Monday, Aug. 15, 1949
New Commander
In 1945, a few weeks after V-E day, Colonel Frank L. Howley, sometime member of the Philadelphia advertising firm of Frank L. Howley & Associates, was full of black vengeance and pink optimism. Said the new boss of Military Government in Berlin's U.S. Sector: "If we bring food into Berlin, the only reason is that we don't want their rotten [German] corpses to infect our troops . . . The Russians have played their cards right across the board and all suspicion is gone." But the colonel learned better.
As Russian pressure on Berlin grew, so did the stature of howling Frank Howley. The Germans found him fair and understanding, the Russians discovered that he could be neither bluffed nor bent. Under General Lucius D. Clay, Howley became one of the chief architects and symbols of victory at Berlin.

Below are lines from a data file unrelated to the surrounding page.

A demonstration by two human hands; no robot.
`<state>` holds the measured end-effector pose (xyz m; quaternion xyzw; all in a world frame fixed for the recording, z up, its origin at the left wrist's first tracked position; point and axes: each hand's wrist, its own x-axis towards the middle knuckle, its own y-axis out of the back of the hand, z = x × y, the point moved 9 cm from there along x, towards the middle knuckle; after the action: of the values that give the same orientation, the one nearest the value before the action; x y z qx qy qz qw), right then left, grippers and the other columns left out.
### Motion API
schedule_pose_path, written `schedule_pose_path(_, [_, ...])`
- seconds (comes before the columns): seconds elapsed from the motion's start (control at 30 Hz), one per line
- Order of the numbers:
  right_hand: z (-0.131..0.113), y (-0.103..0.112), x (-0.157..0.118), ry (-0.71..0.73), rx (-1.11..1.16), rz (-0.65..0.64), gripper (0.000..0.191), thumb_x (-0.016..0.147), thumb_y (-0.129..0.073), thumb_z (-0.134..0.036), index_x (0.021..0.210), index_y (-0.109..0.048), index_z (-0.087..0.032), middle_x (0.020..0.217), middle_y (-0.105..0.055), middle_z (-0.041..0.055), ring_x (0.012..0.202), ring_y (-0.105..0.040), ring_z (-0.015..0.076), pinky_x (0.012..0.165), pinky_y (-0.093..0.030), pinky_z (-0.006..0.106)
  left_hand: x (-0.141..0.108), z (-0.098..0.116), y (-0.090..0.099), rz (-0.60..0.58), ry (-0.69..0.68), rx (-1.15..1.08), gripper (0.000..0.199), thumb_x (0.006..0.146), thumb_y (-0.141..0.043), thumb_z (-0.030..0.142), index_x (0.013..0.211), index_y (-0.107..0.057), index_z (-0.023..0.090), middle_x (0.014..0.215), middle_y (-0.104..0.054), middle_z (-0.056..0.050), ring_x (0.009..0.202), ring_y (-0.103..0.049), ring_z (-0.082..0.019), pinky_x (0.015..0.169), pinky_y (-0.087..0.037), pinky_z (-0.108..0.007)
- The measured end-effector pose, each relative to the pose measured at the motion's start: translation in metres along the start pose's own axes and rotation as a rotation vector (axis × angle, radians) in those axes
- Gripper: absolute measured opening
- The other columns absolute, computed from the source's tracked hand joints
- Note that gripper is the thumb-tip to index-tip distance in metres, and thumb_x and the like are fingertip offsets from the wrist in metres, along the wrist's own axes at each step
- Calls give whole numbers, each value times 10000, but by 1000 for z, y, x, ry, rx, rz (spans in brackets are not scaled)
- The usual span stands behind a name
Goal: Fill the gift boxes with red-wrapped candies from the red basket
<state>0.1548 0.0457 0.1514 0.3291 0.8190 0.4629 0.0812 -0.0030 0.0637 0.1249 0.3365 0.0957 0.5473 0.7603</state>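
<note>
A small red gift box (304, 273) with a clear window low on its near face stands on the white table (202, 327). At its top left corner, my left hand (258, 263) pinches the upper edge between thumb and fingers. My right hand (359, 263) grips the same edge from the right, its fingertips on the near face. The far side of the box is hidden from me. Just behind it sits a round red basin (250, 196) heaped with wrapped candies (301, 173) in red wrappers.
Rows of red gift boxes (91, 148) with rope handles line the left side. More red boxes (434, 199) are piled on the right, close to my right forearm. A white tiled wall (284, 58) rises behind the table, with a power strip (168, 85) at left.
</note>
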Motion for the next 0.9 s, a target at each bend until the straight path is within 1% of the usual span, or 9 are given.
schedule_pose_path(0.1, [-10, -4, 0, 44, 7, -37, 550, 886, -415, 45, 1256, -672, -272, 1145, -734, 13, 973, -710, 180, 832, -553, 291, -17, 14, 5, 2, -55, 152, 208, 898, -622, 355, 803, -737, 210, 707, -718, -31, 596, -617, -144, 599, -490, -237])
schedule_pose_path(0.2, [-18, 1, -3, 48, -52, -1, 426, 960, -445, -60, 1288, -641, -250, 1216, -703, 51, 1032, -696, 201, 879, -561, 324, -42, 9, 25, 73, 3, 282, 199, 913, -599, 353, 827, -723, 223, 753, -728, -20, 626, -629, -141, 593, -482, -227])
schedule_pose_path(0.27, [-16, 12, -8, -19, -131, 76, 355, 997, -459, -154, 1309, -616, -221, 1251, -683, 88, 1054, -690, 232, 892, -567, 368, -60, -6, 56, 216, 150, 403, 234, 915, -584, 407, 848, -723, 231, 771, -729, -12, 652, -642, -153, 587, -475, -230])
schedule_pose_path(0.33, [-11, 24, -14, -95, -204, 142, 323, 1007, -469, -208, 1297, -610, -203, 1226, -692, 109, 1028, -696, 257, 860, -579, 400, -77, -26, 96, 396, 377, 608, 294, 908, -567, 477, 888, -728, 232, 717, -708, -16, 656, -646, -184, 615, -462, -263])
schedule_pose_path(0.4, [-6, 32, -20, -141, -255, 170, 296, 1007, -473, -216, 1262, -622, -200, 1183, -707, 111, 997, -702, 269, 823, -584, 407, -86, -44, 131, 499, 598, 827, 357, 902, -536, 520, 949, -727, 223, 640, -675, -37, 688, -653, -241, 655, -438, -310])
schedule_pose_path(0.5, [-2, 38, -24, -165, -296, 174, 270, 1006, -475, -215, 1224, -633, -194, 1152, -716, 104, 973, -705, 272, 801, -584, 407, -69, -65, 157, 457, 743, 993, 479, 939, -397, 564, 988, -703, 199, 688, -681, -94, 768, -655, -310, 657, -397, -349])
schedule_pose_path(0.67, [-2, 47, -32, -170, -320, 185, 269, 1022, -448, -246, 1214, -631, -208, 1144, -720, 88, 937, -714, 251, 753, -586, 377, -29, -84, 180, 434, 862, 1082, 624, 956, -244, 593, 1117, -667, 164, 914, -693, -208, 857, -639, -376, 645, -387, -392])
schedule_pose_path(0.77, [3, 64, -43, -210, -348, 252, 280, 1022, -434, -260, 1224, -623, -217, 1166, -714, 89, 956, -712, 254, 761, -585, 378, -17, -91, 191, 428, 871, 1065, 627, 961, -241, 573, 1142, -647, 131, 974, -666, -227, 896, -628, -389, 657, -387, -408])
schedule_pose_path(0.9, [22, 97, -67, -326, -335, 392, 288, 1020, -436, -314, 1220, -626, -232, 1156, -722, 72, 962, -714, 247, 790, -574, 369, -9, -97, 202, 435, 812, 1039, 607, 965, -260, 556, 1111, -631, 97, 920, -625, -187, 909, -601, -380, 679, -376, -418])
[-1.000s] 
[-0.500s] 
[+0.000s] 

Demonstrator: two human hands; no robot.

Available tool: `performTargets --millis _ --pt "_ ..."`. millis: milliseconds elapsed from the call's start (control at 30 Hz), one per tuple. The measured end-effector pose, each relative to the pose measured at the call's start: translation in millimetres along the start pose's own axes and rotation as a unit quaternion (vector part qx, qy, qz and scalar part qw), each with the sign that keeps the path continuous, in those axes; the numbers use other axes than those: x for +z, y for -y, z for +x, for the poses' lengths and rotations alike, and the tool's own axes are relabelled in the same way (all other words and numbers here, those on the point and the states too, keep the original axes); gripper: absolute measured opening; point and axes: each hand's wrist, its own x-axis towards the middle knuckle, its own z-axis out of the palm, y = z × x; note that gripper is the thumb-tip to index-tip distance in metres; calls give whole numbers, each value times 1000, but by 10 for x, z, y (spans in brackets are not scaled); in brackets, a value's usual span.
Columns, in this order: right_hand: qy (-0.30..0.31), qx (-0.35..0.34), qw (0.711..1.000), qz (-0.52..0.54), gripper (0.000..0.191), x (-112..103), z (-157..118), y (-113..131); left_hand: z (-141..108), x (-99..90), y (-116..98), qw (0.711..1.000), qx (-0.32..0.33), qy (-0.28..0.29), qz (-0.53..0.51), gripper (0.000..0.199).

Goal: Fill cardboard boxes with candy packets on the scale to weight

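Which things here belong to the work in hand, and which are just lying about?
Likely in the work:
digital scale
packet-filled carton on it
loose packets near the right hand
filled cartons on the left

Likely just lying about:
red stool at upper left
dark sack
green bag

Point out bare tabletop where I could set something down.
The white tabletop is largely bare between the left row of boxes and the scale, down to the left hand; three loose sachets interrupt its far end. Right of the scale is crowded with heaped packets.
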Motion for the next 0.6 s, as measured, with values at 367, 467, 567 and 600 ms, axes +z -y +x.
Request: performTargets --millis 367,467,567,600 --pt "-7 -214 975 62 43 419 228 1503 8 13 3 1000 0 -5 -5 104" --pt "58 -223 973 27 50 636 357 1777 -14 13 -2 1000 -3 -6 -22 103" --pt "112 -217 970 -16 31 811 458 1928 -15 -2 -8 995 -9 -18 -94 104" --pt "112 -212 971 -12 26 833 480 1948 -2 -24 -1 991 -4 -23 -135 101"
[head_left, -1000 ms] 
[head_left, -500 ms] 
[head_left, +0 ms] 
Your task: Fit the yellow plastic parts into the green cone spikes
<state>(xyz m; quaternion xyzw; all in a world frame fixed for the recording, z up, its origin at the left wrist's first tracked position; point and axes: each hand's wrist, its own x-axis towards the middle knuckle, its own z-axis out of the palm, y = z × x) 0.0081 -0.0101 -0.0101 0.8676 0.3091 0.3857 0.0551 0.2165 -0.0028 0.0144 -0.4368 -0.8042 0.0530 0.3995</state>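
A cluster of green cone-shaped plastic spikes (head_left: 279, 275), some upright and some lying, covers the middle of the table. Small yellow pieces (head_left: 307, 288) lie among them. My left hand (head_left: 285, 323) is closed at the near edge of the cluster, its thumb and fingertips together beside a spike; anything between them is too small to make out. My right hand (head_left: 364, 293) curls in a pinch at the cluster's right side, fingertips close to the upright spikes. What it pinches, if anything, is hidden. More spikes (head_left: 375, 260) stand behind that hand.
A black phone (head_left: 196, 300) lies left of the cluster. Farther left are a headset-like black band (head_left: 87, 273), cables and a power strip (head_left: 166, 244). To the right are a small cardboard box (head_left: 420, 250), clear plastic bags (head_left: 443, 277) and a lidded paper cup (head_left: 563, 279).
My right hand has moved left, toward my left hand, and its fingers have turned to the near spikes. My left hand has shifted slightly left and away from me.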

Last week, after nine years of military service, Howley (now a brigadier general) resigned to go home to his advertising business. To succeed Reservist Howley as commander in Berlin, U.S. High Commissioner John J. McCloy got a topflight U.S. professional--Major General Maxwell D. Taylor, wartime commander of the famed 101st Airborne Division, later Superintendent of West Point, more recently Chief of Staff of U.S. forces in Europe. Taylor's most spectacular wartime exploit came in 1943 when-he slipped through the German lines wearing his U.S. uniform, and under the Nazis' noses made his way to Rome for armistice talks with Premier Pietro Badoglio.
Unlike his predecessor, General Taylor will also command the 3,500 U.S. troops in Berlin (Howley was in charge only of military government). Taylor's double authority, said the Army, is intended "to unify the United States position in Berlin."